* **TASK PROMPT**
Could you retype every line of the data underneath without altering anything?

⁂

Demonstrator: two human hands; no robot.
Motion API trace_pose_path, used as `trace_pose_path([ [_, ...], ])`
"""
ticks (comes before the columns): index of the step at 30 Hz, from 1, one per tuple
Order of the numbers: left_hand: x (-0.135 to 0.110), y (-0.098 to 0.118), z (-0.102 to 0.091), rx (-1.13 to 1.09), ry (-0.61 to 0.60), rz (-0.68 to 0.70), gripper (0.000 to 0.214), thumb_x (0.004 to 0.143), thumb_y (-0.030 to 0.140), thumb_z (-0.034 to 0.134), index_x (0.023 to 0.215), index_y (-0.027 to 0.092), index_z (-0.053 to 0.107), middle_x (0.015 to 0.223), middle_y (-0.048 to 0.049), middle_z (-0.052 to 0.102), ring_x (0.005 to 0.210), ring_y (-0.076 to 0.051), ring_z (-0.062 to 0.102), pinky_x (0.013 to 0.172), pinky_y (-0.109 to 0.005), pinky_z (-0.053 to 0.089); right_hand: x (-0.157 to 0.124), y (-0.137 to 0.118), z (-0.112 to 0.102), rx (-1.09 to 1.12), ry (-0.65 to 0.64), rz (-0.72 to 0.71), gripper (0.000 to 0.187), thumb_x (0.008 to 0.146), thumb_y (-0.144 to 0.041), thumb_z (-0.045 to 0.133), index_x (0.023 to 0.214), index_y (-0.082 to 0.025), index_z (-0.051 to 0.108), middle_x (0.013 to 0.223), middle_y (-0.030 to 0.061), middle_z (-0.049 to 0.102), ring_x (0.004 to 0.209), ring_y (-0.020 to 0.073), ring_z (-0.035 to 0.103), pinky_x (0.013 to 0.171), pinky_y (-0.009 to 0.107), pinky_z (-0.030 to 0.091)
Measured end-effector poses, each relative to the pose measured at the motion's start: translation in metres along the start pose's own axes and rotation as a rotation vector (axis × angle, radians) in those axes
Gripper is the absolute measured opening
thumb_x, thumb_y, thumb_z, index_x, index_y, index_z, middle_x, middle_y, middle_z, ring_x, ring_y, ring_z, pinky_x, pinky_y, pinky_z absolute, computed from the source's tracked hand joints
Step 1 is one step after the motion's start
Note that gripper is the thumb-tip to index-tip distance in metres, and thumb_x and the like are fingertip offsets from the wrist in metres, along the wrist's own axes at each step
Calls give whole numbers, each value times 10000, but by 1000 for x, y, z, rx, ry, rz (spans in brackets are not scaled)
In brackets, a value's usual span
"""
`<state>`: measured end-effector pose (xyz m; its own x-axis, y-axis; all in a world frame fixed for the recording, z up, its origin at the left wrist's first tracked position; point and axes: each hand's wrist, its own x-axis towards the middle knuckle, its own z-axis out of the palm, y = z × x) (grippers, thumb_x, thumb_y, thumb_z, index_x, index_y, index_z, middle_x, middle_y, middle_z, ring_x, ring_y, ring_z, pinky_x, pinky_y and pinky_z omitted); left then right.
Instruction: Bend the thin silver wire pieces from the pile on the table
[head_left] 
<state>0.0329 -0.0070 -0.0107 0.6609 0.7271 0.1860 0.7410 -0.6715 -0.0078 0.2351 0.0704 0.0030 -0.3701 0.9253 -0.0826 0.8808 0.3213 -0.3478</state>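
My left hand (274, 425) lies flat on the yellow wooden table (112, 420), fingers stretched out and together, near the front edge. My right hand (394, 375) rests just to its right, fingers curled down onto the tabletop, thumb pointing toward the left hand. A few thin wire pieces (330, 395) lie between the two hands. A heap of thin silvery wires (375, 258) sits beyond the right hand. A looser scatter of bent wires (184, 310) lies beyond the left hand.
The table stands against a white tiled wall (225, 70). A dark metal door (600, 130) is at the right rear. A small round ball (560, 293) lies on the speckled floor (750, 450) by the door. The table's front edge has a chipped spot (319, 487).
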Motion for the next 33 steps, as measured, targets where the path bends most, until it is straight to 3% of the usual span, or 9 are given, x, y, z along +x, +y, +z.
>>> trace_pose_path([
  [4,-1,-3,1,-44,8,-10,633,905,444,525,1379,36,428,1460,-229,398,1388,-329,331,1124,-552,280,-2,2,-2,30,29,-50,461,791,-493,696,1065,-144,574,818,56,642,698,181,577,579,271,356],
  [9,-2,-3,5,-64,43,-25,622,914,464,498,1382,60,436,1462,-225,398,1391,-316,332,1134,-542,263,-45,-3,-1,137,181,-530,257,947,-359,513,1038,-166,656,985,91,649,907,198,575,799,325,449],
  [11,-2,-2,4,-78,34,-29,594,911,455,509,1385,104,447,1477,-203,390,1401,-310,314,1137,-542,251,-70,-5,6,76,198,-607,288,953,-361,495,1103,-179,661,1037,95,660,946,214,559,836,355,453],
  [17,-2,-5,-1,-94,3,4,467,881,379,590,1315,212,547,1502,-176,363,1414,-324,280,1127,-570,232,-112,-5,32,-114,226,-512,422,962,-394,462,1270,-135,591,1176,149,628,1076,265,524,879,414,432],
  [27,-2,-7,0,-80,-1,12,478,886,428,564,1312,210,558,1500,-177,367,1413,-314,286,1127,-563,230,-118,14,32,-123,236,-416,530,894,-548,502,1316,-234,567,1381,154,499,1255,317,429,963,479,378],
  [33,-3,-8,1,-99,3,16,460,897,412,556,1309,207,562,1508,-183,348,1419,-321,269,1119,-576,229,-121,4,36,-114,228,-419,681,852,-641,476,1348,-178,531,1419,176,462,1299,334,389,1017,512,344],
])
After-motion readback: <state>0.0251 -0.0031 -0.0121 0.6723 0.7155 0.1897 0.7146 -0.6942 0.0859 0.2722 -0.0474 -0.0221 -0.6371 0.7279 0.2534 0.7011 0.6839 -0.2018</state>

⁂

* **ANSWER TO THIS TASK**
Demonstrator: two human hands; no robot.
Motion API trace_pose_path, used as `trace_pose_path([ [_, ...], ])`
"""
ticks (comes before the columns): index of the step at 30 Hz, from 1, one per tuple
Order of the numbers: left_hand: x (-0.135 to 0.110), y (-0.098 to 0.118), z (-0.102 to 0.091), rx (-1.13 to 1.09), ry (-0.61 to 0.60), rz (-0.68 to 0.70), gripper (0.000 to 0.214), thumb_x (0.004 to 0.143), thumb_y (-0.030 to 0.140), thumb_z (-0.034 to 0.134), index_x (0.023 to 0.215), index_y (-0.027 to 0.092), index_z (-0.053 to 0.107), middle_x (0.015 to 0.223), middle_y (-0.048 to 0.049), middle_z (-0.052 to 0.102), ring_x (0.005 to 0.210), ring_y (-0.076 to 0.051), ring_z (-0.062 to 0.102), pinky_x (0.013 to 0.172), pinky_y (-0.109 to 0.005), pinky_z (-0.053 to 0.089); right_hand: x (-0.157 to 0.124), y (-0.137 to 0.118), z (-0.112 to 0.102), rx (-1.09 to 1.12), ry (-0.65 to 0.64), rz (-0.72 to 0.71), gripper (0.000 to 0.187), thumb_x (0.008 to 0.146), thumb_y (-0.144 to 0.041), thumb_z (-0.045 to 0.133), index_x (0.023 to 0.214), index_y (-0.082 to 0.025), index_z (-0.051 to 0.108), middle_x (0.013 to 0.223), middle_y (-0.030 to 0.061), middle_z (-0.049 to 0.102), ring_x (0.004 to 0.209), ring_y (-0.020 to 0.073), ring_z (-0.035 to 0.103), pinky_x (0.013 to 0.171), pinky_y (-0.009 to 0.107), pinky_z (-0.030 to 0.091)
Measured end-effector poses, each relative to the pose measured at the motion's start: translation in metres along the start pose's own axes and rotation as a rotation vector (axis × angle, radians) in those axes
Gripper is the absolute measured opening
thumb_x, thumb_y, thumb_z, index_x, index_y, index_z, middle_x, middle_y, middle_z, ring_x, ring_y, ring_z, pinky_x, pinky_y, pinky_z absolute, computed from the source's tracked hand joints
Step 1 is one step after the motion's start
Note that gripper is the thumb-tip to index-tip distance in metres, and thumb_x and the like are fingertip offsets from the wrist in metres, along the wrist's own axes at each step
Calls give whole numbers, each value times 10000, but by 1000 for x, y, z, rx, ry, rz (spans in brackets are not scaled)
In brackets, a value's usual span
"""
`<state>`: measured end-effector pose (xyz m; its own x-axis, y-axis; all in a world frame fixed for the recording, z up, its origin at the left wrist's first tracked position; point and axes: each hand's wrist, its own x-axis towards the middle knuckle, its own z-axis out of the palm, y = z × x) (grippers, thumb_x, thumb_y, thumb_z, index_x, index_y, index_z, middle_x, middle_y, middle_z, ring_x, ring_y, ring_z, pinky_x, pinky_y and pinky_z omitted); left then right.
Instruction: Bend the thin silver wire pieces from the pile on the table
[head_left] 
<state>0.0329 -0.0070 -0.0107 0.6609 0.7271 0.1860 0.7410 -0.6715 -0.0078 0.2351 0.0704 0.0030 -0.3701 0.9253 -0.0826 0.8808 0.3213 -0.3478</state>
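My left hand (274, 425) lies flat on the yellow wooden table (112, 420), fingers stretched out and together, near the front edge. My right hand (394, 375) rests just to its right, fingers curled down onto the tabletop, thumb pointing toward the left hand. A few thin wire pieces (330, 395) lie between the two hands. A heap of thin silvery wires (375, 258) sits beyond the right hand. A looser scatter of bent wires (184, 310) lies beyond the left hand.
The table stands against a white tiled wall (225, 70). A dark metal door (600, 130) is at the right rear. A small round ball (560, 293) lies on the speckled floor (750, 450) by the door. The table's front edge has a chipped spot (319, 487).
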Motion for the next 33 steps, as measured, targets where the path bends most, until it is straight to 3% of the usual span, or 9 are given, x, y, z along +x, +y, +z.
>>> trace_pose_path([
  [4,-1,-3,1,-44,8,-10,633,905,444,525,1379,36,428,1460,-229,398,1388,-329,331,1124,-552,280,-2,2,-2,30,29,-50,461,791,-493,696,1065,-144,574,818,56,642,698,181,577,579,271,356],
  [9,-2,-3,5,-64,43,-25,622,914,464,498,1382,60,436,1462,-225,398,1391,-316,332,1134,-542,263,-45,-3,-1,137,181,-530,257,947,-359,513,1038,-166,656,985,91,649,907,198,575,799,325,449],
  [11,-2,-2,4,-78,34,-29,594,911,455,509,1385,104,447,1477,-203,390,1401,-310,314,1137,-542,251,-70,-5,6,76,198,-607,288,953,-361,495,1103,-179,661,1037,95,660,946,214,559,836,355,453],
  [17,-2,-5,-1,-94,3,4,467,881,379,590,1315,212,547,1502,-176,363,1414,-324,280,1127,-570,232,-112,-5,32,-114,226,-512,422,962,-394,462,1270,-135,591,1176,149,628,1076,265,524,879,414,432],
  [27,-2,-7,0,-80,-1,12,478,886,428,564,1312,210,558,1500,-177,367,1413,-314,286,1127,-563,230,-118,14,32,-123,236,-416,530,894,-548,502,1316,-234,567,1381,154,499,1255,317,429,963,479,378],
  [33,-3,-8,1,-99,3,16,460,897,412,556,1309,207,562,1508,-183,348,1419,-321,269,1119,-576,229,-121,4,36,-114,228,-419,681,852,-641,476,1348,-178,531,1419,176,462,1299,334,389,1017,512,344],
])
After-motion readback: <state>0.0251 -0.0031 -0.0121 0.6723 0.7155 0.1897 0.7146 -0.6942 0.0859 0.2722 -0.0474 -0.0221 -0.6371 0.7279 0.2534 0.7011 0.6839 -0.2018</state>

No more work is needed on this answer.